Aim of the task: What you give back should be exactly the opening lines of the data, ending with the line that contains "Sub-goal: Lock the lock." and including it.

= = =

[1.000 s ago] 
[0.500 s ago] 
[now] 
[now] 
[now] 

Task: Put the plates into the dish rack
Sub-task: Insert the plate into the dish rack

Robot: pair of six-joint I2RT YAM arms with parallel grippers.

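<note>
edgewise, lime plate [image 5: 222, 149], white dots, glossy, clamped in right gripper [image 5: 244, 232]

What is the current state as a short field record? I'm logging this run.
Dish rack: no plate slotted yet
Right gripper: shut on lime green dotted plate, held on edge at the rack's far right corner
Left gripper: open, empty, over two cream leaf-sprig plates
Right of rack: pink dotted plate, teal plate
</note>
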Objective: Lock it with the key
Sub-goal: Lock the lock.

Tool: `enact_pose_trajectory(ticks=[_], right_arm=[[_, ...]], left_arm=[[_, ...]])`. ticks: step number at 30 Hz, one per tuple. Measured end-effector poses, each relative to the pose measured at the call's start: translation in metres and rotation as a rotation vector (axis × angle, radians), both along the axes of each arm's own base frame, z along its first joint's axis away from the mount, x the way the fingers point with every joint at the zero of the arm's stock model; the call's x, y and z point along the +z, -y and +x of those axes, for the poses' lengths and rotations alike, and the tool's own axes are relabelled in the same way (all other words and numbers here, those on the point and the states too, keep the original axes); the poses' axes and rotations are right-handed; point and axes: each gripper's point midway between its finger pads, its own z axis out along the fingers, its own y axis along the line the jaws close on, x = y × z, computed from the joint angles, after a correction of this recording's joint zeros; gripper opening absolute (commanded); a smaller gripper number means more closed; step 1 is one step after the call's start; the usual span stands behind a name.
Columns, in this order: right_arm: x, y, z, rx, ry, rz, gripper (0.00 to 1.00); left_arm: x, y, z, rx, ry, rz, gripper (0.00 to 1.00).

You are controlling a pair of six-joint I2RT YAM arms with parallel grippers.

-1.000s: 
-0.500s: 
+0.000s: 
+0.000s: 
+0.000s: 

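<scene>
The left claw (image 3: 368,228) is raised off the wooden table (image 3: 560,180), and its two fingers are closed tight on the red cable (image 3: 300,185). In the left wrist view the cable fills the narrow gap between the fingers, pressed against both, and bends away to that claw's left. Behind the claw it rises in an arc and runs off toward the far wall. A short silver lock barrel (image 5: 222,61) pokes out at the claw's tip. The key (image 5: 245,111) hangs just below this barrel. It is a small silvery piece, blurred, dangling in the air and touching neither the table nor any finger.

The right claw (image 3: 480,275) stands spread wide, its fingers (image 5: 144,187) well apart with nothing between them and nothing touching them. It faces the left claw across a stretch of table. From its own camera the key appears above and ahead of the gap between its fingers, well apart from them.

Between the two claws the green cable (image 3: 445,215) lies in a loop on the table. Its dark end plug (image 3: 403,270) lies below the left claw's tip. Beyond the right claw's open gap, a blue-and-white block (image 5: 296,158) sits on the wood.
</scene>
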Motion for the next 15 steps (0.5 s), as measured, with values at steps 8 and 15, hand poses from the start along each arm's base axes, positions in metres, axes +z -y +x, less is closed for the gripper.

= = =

Response area:
[1.000 s ago] 
[0.500 s ago] 
[now] 
[now] 
[now] 

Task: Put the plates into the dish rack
Sub-task: Insert the plate into the dish rack

Robot: pair of six-joint I2RT YAM arms with parallel grippers.

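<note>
edgewise, lime plate [image 5: 222, 149], white dots, glossy, clamped in right gripper [image 5: 244, 232]

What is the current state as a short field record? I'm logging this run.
Dish rack: no plate slotted yet
Right gripper: shut on lime green dotted plate, held on edge at the rack's far right corner
Left gripper: open, empty, over two cream leaf-sprig plates
Right of rack: pink dotted plate, teal plate
</note>
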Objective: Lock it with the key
Sub-goal: Lock the lock.

No further work remains in this exercise.